Questions of anti-religious propaganda were the subject of a special discussion and at the XII Congress of the RCP (b) in April 1923. The resolution "On the formulation of anti-religious agitation and propaganda" envisaged an increase in the publication of popular science books and brochures, the expansion of oral propaganda, the introduction of anti-religious education in the school system. By this time, the main forms of anti-religious work had already taken shape. Since 1919, the magazine Revolution and the Church has been published. * In 1922, the publication of the popular newspaper The Atheist began.
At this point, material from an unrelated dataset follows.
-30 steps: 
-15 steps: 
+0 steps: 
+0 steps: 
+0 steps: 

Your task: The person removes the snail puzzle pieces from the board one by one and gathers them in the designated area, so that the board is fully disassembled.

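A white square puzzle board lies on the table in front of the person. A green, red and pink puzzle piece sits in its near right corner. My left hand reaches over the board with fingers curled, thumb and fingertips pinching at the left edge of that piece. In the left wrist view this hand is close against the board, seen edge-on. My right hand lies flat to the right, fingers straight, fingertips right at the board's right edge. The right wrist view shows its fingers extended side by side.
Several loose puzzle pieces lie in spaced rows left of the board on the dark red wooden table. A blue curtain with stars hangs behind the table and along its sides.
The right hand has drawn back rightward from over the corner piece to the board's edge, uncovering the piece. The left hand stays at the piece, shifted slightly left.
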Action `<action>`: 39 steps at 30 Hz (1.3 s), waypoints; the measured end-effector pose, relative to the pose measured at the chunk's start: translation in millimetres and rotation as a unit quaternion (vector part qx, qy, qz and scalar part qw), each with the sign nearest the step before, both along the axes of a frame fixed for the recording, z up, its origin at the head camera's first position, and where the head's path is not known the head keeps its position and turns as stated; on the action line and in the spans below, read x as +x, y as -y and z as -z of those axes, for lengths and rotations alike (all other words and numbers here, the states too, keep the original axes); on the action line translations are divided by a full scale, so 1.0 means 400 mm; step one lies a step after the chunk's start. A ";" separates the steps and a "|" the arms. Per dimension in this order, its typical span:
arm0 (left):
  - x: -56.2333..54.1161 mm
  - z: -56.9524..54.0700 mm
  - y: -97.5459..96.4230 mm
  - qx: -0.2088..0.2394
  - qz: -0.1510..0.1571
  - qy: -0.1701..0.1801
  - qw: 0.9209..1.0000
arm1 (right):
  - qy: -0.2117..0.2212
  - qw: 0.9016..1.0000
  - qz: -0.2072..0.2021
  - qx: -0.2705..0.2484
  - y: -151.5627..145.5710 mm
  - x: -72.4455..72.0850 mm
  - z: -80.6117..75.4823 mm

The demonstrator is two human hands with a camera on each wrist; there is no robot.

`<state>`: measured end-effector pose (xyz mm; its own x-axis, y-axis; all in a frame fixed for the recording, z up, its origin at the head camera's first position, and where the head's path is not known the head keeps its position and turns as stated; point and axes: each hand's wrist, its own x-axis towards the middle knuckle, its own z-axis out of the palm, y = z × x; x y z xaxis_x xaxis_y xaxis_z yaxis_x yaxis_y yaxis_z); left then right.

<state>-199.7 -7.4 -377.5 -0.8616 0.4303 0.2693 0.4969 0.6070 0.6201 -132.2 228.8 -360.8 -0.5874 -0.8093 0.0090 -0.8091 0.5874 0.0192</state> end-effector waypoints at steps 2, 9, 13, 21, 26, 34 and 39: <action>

In 1925, the Union of Atheists was created, which in 1929 would become the Union of Militant Atheists. the same years, the Society of Militant Materialists, the Petrograd Scientific Society of Marxists, and other organizations reversed their activities.The newspapers of that time published entire collections of proverbs and conversations revealing the "true" attitude of the people to the servants of the Church: "Priests that bugs" , "Pooh and damn one wool", "Envious that pop vskie eyes "," Popovski not fill the belly "and so on. d.
Patriarch Tikhon refused to leave Russia in the face of unfolding persecutions of the Church, despite the offers of people close to him. From December 1918, he was under the home arrest of his compound, in the lower floor of which there were 3 Red Army men. On June 16, 1923, Ti-hon was released from custody. A statement appeared in the press, in which he repented of "anti-Soviet actions." In his message of July 1, the patriarch noted: "Conscious of his guilt before the Soviet government, expressed in a number of our passive or active anti-Soviet actions, that is, in resisting the Decree on the seizure of church property in favor of the starving, anathematized Soviet power, opposition to the Brest peace, we repent and mourn the sacrifices made in a number of these anti-Soviet activities ... The church is apolitical and does not want to be either a white or a red church. "
At the end of 1924, Tikhon’s health deteriorated sharply. On April 7, 1925, after the dental surgery took place not long before this, the patriarch died (he was canonized by the Russian saints in 1989). In his testament, Tikhon called on everyone "not to hope for the return of the monarchical system and to make sure that Soviet power is indeed people's workers 'and peasants' power, and therefore durable and unshakable."